→ Goal of the exercise:
Transcribe the whole listing exactly, but do not carry over its pictures.

→ Information shown:
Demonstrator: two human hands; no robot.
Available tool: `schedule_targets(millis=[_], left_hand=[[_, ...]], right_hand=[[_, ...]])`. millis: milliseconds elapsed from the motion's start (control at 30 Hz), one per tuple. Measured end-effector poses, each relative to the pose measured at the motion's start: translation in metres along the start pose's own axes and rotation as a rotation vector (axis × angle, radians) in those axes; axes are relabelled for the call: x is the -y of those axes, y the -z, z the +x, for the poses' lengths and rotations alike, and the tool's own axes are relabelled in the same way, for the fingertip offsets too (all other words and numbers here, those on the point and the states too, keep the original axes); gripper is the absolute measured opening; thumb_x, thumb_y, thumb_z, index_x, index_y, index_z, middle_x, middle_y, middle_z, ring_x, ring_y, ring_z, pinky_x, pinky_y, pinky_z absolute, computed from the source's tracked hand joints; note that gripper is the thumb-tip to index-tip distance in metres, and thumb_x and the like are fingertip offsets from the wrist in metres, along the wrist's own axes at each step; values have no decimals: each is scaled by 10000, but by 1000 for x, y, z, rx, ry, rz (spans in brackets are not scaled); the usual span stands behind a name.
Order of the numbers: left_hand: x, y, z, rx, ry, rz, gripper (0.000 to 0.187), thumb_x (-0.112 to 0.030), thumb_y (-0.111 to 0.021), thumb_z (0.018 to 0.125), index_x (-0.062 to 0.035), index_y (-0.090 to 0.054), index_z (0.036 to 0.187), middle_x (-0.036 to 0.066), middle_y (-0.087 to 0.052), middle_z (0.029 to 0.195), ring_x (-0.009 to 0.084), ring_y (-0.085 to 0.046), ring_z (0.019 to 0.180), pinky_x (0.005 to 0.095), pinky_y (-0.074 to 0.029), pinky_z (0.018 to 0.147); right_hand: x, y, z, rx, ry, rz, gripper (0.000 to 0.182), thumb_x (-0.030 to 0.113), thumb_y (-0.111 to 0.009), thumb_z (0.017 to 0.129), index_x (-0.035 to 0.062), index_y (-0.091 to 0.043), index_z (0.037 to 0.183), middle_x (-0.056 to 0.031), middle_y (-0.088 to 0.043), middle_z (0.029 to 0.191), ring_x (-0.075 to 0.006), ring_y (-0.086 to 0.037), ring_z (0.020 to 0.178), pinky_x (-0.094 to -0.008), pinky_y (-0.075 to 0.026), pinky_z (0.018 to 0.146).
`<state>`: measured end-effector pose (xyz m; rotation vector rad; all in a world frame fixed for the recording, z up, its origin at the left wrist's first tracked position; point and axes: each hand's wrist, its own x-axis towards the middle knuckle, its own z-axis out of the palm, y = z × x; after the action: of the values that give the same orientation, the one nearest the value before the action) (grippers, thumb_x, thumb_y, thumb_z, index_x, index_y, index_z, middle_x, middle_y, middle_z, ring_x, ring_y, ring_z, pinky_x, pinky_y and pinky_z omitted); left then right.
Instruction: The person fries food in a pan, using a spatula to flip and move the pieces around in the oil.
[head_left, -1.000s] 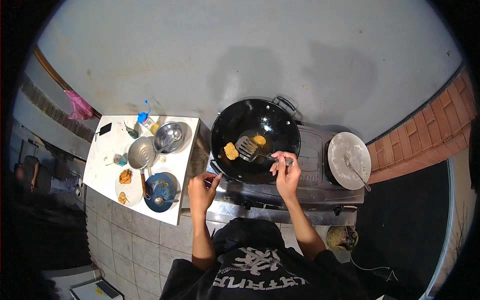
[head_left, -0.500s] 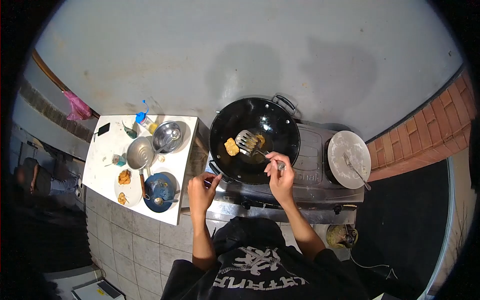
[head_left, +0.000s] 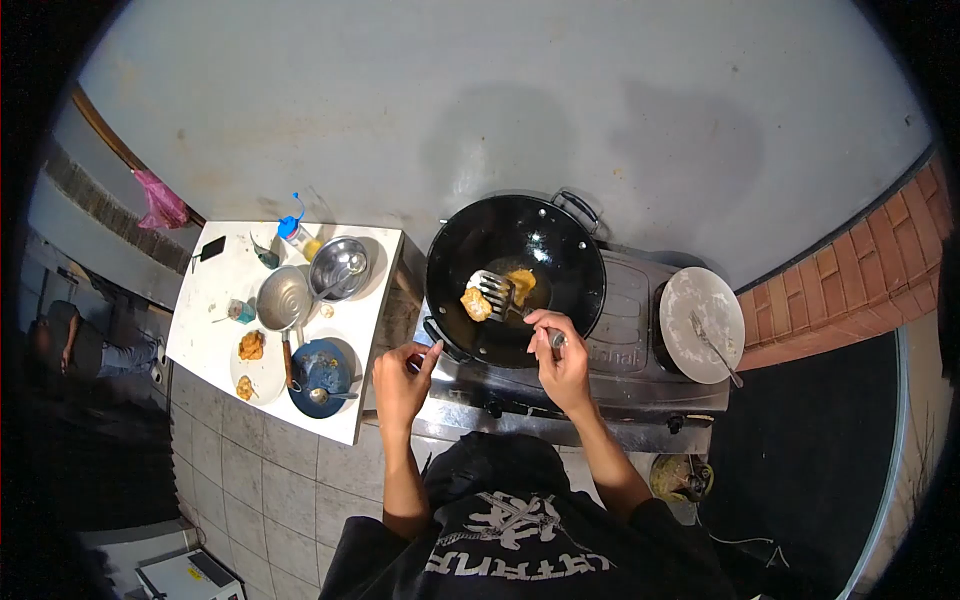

→ Answer space:
Demonstrator: two human hands; no robot.
Available tool: `schedule_targets(millis=[_], left_hand=[[_, ...]], right_hand=[[_, ...]])`. millis: milliseconds elapsed from the motion's start (control at 30 Hz), one per tuple. Measured end-effector poses, each relative to the pose measured at the motion's start: translation in metres along the start pose's own axes and rotation as a rotation vector (axis × angle, radians) in those axes; axes are relabelled for the call: x is the -y of those axes, y the -z, z the +x, for the poses' lengths and rotations alike, and the tool's own axes are relabelled in the same way, for the fingertip offsets too (all other words and numbers here, those on the point and the states too, keep the original axes); gripper is the absolute measured opening; thumb_x, thumb_y, thumb_z, index_x, index_y, index_z, middle_x, middle_y, middle_z, ring_x, ring_y, ring_z, pinky_x, pinky_y, pinky_z absolute, computed from the source's tracked hand joints; note that gripper is the thumb-tip to index-tip distance in metres, and thumb_x and the like are fingertip offsets from the wrist in metres, along the wrist's own axes at each step; values have no decimals: each is scaled by 10000, but by 1000 for x, y, z, rx, ry, rz (spans in brackets are not scaled); the usual span stands behind a name.
Order of the numbers: left_hand: x, y, z, rx, ry, rz, gripper (0.000 to 0.187), thumb_x (-0.112 to 0.030), thumb_y (-0.111 to 0.021), thumb_z (0.018 to 0.125), index_x (-0.062 to 0.035), index_y (-0.090 to 0.054), index_z (0.036 to 0.187), middle_x (-0.036 to 0.066), middle_y (-0.087 to 0.052), middle_z (0.029 to 0.195), ring_x (-0.009 to 0.084), ring_y (-0.085 to 0.046), ring_z (0.019 to 0.180), pinky_x (0.005 to 0.095), pinky_y (-0.074 to 0.029), pinky_z (0.018 to 0.147); right_hand: x, y, z, rx, ry, rz, gripper (0.000 to 0.182), thumb_x (-0.030 to 0.113), thumb_y (-0.111 to 0.009), thumb_z (0.017 to 0.129), index_x (-0.035 to 0.062), index_y (-0.091 to 0.043), index_z (0.037 to 0.183), middle_x (-0.056 to 0.031), middle_y (-0.088 to 0.043), middle_z (0.029 to 0.191), ring_x (-0.075 to 0.006), ring_y (-0.086 to 0.037), ring_z (0.020 to 0.178), pinky_x (-0.094 to -0.008), pinky_y (-0.075 to 0.026), pinky_z (0.018 to 0.146).
`<state>`: measured end-effector pose (xyz m; rotation vector rad; all in a world frame fixed for the recording, z up, its origin at the left wrist's first tracked position; point and axes: each hand's wrist, its own x-axis towards the middle knuckle, its own z-axis out of the palm, y = z × x; after the action: of the values that give the same orientation, the one nearest the value before the action) (grippers, thumb_x, thumb_y, thumb_z, index_x, index_y, index_z, middle_x, middle_y, middle_z, ring_x, ring_y, ring_z, pinky_x, pinky_y and pinky_z omitted); left then right.
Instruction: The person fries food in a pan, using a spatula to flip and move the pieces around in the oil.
[head_left, -1.000s] 
[head_left, -0.500s] 
[head_left, +0.000s] 

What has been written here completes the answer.